Knowing how to speak in a way that keeps things moving. Knowing how to stay connected without letting something more exposed come through. Knowing how to remain in the interaction, without fully being in it.
It doesn’t feel like hiding, exactly.
It feels… functional.
Like something that has worked.
Something that has allowed relationships to continue, conversations to flow, life to move forward without too much disruption.
And because of that, it’s hard to question.
Hard to see as something that might also be limiting me.
But there are moments now where I notice the edge of it.
Where something more real is there —less formed, less certain, harder to articulate.
And I can feel how unfamiliar that is.
How little practice I have in letting that part be seen without reshaping it into something more acceptable, more complete, more easy to receive.

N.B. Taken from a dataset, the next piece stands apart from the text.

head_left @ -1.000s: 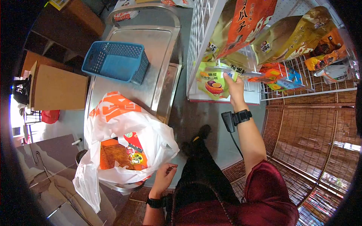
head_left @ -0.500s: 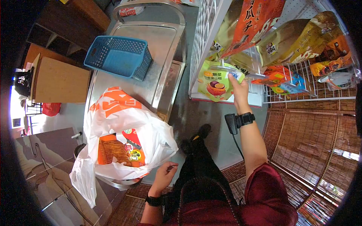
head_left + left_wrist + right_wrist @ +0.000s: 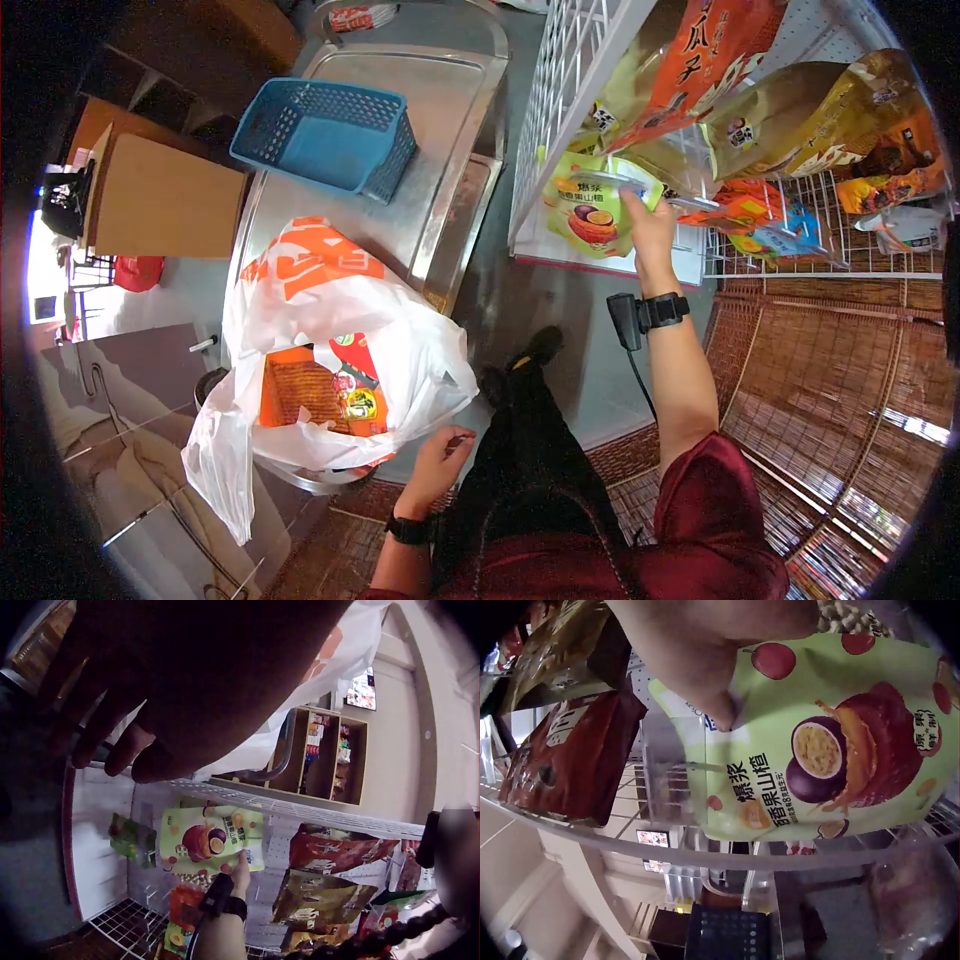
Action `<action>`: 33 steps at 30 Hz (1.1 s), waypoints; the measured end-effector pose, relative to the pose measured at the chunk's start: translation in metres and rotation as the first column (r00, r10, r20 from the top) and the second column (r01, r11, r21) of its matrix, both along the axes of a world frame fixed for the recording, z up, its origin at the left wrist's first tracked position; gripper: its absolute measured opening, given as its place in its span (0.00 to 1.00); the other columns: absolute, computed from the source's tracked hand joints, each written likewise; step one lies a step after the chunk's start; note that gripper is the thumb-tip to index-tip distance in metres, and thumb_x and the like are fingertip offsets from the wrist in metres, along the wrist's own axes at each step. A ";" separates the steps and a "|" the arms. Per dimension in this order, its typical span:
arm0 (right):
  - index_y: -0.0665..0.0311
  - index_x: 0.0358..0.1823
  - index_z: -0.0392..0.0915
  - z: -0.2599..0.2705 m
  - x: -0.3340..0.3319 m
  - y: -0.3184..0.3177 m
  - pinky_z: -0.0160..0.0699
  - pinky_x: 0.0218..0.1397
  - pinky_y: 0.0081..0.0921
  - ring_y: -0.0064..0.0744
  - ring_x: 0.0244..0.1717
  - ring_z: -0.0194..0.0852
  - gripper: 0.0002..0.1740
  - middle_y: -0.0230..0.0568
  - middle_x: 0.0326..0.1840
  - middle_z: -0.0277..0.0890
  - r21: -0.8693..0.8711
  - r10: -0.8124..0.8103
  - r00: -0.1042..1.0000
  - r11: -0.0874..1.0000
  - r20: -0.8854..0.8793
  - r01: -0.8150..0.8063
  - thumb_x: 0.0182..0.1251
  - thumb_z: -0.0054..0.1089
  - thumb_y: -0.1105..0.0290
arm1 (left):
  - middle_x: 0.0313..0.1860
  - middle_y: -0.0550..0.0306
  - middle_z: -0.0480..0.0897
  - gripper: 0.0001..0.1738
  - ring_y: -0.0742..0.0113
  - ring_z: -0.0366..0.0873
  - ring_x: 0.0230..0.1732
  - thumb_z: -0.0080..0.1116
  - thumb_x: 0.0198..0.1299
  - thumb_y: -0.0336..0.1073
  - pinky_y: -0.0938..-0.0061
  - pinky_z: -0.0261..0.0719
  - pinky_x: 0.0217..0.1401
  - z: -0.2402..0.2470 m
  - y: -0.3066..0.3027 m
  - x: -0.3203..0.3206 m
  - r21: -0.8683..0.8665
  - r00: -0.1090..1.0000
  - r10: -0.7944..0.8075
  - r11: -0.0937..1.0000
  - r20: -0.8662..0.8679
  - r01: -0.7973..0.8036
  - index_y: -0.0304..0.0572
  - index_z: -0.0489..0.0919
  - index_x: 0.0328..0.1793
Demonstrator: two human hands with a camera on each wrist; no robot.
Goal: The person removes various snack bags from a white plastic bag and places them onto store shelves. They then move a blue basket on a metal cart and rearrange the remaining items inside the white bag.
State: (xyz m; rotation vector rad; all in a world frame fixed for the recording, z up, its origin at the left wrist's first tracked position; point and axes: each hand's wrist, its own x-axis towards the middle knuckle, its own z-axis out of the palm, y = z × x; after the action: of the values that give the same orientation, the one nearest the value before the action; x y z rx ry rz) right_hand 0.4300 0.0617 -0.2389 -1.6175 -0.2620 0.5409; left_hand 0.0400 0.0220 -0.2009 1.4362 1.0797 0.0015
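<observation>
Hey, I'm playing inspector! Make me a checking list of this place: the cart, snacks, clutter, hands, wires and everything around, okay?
Surface: metal cart holds a blue basket.
Job's things: green pouch at the white rack; snack packets inside the white bag.
Clutter: nothing seen inside the basket.
Right hand: grips the pouch near a corner.
Left hand: loosely curled, holding nothing.
Cables: black cable hangs by the right forearm.
Surroundings: woven panels.
</observation>
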 end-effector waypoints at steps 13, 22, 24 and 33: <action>0.69 0.40 0.76 -0.026 0.015 0.007 0.68 0.41 0.18 0.20 0.37 0.70 0.11 0.33 0.38 0.76 0.050 0.016 0.987 0.998 0.161 -0.025 0.56 0.55 0.74 | 0.35 0.50 0.78 0.10 0.64 0.77 0.37 0.53 0.56 0.34 0.74 0.73 0.40 -0.008 -0.004 -0.013 -0.008 1.000 0.008 1.000 -0.019 -0.008 0.35 0.75 0.42; 0.70 0.32 0.74 -0.055 0.034 0.020 0.67 0.33 0.23 0.22 0.29 0.68 0.07 0.35 0.29 0.73 -0.063 -0.108 0.963 0.990 0.245 0.127 0.55 0.53 0.73 | 0.35 0.49 0.78 0.11 0.60 0.76 0.35 0.52 0.56 0.36 0.72 0.74 0.39 -0.003 -0.005 -0.017 0.050 0.999 -0.016 0.999 -0.052 0.018 0.36 0.74 0.40; 0.70 0.31 0.73 -0.070 0.051 0.020 0.66 0.31 0.24 0.23 0.27 0.67 0.07 0.36 0.28 0.73 -0.075 -0.087 0.963 0.991 0.253 0.109 0.55 0.53 0.73 | 0.35 0.49 0.77 0.11 0.60 0.76 0.35 0.51 0.56 0.36 0.71 0.73 0.38 0.000 -0.005 -0.019 0.018 1.000 0.015 1.000 0.003 -0.015 0.36 0.74 0.40; 0.75 0.50 0.66 -0.070 0.039 0.025 0.66 0.49 0.26 0.34 0.46 0.69 0.23 0.46 0.49 0.70 -0.026 -0.104 0.924 0.992 0.369 0.122 0.54 0.56 0.71 | 0.30 0.52 0.76 0.08 0.64 0.73 0.30 0.52 0.55 0.33 0.73 0.71 0.34 0.011 0.003 -0.031 0.130 0.996 0.073 0.988 0.054 -0.080 0.35 0.73 0.37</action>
State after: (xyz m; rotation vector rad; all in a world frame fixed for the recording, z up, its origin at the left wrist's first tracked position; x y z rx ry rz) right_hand 0.4690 0.0864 -0.3093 -1.7641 -0.4329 0.1520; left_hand 0.0090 0.0253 -0.1903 1.5040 1.1103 0.1652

There’s a vulnerability in that space that feels disproportionate to what’s actually happening.
As if letting something small and unfinished be visible carries more risk than it should.
And I can see how much of my life has been built to avoid that feeling.
Not consciously. Not as a decision.
But as something that has slowly organised itself around protection.
Around not being misunderstood. Not being too much. Not being exposed in a way that can’t be taken back.
So when people talk about vulnerability as something simple, or even freeing, I don’t fully recognise that (yet).
It doesn’t feel open.
It feels like stepping outside of something that has held everything in place.
And I don’t know yet what it looks like to live without that structure.
Only that I can see it now.
And that, at times, I can feel the cost of it.